What happens if you wreck a car on a test-drive? - Baltimore Post-ExaminerBaltimore Post-Examiner

What happens if you wreck a car on a test-drive?

Picture this: you’ve finally decided it’s time for a new car. You’ve done the research and found the car for your budget (and your dreams) and you line up a test drive. Things are going really well until the moment you crash the car you’re test driving. What do you do now?

Why it’s a problem

Since your insurance usually covers a specific vehicle and specific driving conditions, it can be scary to crash a test drive. You might not have any insurance at all, so you’re facing dealing with the car itself and with any damage you’ve done to other cars or property.

Even worse, what if you or another person has been injured? Who is responsible, and who pays for all the medical bills and potential loss of income or other financial difficulties? We never expect accidents at all — and least of all when we’re test-driving a new car — but it’s easy to see how scary it can be if they happen.

The dealer’s insurance

The good news is that Canada’s insurance bureau and most US state laws require dealerships to insure their cars the same way that a private person would. If you wanted to let someone borrow your car, you could only do so if they are legally licensed to drive. If they are, and if you permit them to drive your car, your insurance then covers them.
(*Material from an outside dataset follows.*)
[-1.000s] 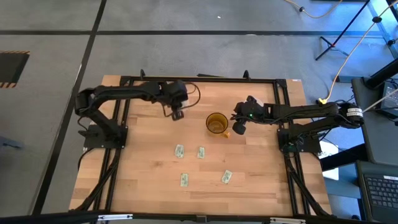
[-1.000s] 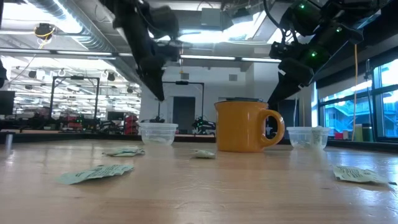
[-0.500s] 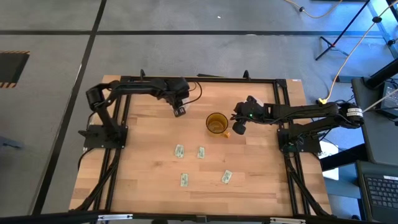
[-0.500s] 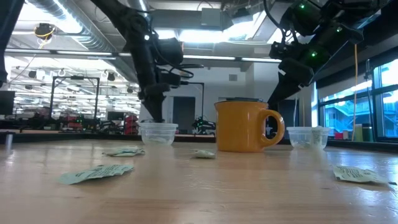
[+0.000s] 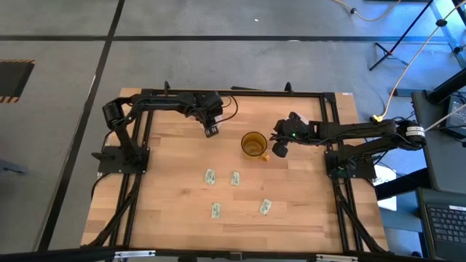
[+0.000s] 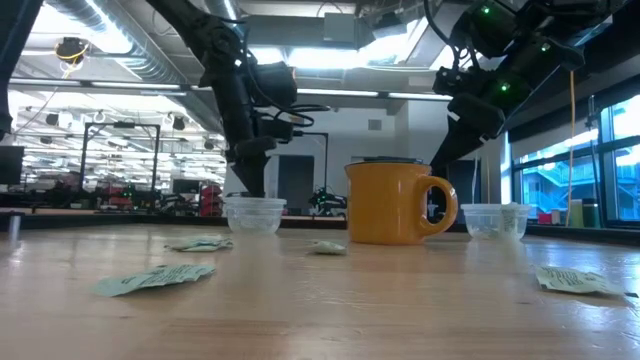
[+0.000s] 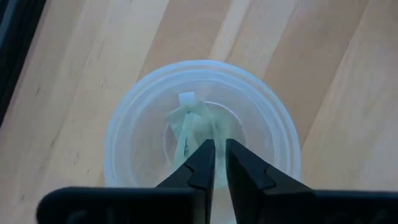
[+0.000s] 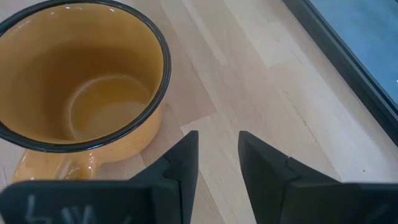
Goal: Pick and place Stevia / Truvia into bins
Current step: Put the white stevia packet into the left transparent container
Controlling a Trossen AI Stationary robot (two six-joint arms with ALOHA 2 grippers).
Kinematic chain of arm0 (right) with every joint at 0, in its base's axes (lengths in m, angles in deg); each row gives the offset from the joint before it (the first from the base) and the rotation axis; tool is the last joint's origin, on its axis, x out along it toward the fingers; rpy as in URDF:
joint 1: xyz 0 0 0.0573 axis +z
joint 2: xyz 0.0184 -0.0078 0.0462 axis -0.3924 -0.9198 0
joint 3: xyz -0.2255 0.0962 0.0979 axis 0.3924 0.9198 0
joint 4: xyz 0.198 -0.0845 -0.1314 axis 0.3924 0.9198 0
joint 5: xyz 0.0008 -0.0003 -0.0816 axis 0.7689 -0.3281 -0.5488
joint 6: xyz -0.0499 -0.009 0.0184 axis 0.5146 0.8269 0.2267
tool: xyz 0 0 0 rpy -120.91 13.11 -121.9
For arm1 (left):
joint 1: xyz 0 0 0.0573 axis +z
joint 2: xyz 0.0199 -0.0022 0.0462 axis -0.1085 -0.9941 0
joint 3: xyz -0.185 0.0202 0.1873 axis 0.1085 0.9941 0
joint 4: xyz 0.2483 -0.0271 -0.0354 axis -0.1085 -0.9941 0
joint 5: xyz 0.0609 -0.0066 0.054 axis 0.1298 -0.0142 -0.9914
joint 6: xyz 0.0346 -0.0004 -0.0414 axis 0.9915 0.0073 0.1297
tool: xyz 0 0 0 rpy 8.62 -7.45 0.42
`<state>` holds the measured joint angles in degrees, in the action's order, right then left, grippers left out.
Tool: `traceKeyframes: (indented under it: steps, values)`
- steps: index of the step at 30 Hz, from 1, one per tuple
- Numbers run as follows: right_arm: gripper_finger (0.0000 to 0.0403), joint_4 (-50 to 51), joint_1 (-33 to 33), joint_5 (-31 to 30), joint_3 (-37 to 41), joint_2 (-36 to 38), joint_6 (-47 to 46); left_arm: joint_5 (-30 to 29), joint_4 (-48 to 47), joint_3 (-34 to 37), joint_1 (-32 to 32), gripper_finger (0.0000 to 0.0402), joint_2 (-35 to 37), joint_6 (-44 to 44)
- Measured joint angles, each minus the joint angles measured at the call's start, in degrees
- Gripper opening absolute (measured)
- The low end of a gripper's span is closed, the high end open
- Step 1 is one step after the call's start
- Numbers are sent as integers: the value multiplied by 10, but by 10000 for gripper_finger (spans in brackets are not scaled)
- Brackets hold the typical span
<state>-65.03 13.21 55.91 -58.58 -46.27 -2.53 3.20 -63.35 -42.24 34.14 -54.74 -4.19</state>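
Left gripper (image 7: 216, 163) has dropped down over the far-left bin (image 7: 202, 134) since a second ago, fingers just cracked apart, Stevia packet (image 7: 189, 124) loose inside. Right gripper (image 8: 216, 152) parked open by the yellow mug (image 8: 81, 81). Four packets (image 5: 210, 176) sit mid-surface with free wood all around.

Yellow mug (image 5: 253, 143) upright, empty, mid-table | handle toward right edge | wooden table (image 5: 175, 204) | black frame (image 5: 233, 92) around tabletop
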Motion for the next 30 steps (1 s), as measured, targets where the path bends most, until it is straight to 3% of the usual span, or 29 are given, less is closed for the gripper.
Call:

For example, an award-winning VW dealership has insurance for all their vehicles. They have to verify that you have legal authorization to drive before they let you behind the wheel. This means the dealership should be asking to see your driver’s license before they let you test drive in the first place.

Paying for injuries

If you’re injured in a car accident when test driving a car, even if you were at fault, the dealership may be responsible for your medical bills. It all depends on whether or not you have your own policy. If you do, then your own accident benefits will pay these claims.

If you don’t have an auto policy or don’t have one yet, then the dealership’s insurance will be the first entity responsible for paying your medical bills and any other injury claims.

Signing liability waivers

In some cases, a dealership may ask you to sign a liability waiver before they allow you to test-drive a car. In most cases, these waivers are boilerplate. If you sign one, you are acknowledging that you accept all responsibility for any damage if there is an accident.

The problem is that these waivers are not popular with potential buyers. They often scare away would-be customers, and that means the dealership loses out on sales. On the other hand, if a dealership doesn’t have to ensure test drives then their garage insurance premiums will be lower. This usually means the cost of their cars is lower, too.

What you should do

What should you do if you get into an accident while test-driving a car? Follow the same procedure you would if the car were your own. Stay calm, make sure no one is injured, and call an ambulance if they are. Then move the cars out of the road if it is safe to do so.

Report the accident to the police as soon as possible and ask for instructions. They will tell you if you need to go to a collision center or if an officer is coming to the crash site. Call an Ottawa personal injury lawyer to make sure you have the protection and advice you need to stay safe.

Once you’ve done all those things, you can engage with the dealership to find out what their insurance covers and any next steps.